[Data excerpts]
○ ○ ○ ○ ○

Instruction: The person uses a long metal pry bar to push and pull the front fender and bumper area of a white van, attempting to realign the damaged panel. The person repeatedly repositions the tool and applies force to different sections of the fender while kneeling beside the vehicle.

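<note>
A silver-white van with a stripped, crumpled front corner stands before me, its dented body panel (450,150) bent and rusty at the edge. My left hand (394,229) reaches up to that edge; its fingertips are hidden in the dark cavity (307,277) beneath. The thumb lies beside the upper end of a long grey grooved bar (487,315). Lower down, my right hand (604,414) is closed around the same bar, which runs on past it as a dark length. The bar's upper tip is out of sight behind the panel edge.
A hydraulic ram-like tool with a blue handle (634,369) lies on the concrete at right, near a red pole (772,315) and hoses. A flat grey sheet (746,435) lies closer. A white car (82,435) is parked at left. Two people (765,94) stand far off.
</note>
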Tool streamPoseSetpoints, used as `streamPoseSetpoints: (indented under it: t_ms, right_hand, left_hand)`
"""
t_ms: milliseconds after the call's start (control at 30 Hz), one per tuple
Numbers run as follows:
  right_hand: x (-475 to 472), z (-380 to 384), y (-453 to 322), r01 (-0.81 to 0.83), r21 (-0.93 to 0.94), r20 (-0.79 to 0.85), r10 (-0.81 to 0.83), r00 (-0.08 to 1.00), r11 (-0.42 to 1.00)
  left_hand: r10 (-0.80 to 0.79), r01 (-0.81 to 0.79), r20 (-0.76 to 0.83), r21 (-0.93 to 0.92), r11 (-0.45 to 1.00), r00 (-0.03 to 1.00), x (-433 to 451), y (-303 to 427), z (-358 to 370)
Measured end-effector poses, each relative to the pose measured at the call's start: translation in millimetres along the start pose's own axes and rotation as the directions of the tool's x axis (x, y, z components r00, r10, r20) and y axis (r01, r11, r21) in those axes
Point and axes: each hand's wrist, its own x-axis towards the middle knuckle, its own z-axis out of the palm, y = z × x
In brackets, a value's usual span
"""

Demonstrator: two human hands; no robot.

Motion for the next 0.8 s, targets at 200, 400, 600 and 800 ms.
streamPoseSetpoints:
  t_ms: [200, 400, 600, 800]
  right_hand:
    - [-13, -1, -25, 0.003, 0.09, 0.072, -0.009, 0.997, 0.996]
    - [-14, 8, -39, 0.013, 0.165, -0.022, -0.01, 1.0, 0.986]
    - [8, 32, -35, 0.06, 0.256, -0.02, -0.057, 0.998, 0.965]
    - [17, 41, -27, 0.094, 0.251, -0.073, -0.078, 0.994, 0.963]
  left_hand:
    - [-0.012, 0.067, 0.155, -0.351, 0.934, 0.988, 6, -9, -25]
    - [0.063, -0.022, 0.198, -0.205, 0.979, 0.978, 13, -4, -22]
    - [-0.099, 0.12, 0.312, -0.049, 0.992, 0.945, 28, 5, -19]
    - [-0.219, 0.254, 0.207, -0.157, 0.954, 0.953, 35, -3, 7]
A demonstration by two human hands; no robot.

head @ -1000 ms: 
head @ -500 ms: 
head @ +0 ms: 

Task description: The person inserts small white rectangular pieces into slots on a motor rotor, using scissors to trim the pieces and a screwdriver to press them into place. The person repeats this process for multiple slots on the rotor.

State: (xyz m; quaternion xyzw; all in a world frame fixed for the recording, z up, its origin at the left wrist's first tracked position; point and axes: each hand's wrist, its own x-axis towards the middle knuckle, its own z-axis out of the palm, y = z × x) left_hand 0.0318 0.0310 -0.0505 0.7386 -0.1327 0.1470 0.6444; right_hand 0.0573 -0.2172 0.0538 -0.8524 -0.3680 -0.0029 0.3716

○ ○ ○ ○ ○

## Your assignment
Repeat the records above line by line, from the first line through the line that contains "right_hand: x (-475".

## Output of the task
Instruction: The person uses a long metal pry bar to push and pull the front fender and bumper area of a white van, attempting to realign the damaged panel. The person repeatedly repositions the tool and applies force to different sections of the fender while kneeling beside the vehicle.

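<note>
A silver-white van with a stripped, crumpled front corner stands before me, its dented body panel (450,150) bent and rusty at the edge. My left hand (394,229) reaches up to that edge; its fingertips are hidden in the dark cavity (307,277) beneath. The thumb lies beside the upper end of a long grey grooved bar (487,315). Lower down, my right hand (604,414) is closed around the same bar, which runs on past it as a dark length. The bar's upper tip is out of sight behind the panel edge.
A hydraulic ram-like tool with a blue handle (634,369) lies on the concrete at right, near a red pole (772,315) and hoses. A flat grey sheet (746,435) lies closer. A white car (82,435) is parked at left. Two people (765,94) stand far off.
</note>
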Tool streamPoseSetpoints, used as `streamPoseSetpoints: (indented under it: t_ms, right_hand, left_hand)`
"""
t_ms: milliseconds after the call's start (control at 30 Hz), one per tuple
Numbers run as follows:
  right_hand: x (-475 to 472), z (-380 to 384), y (-453 to 322), r01 (-0.81 to 0.83), r21 (-0.93 to 0.94), r20 (-0.79 to 0.85), r10 (-0.81 to 0.83), r00 (-0.08 to 1.00), r11 (-0.42 to 1.00)

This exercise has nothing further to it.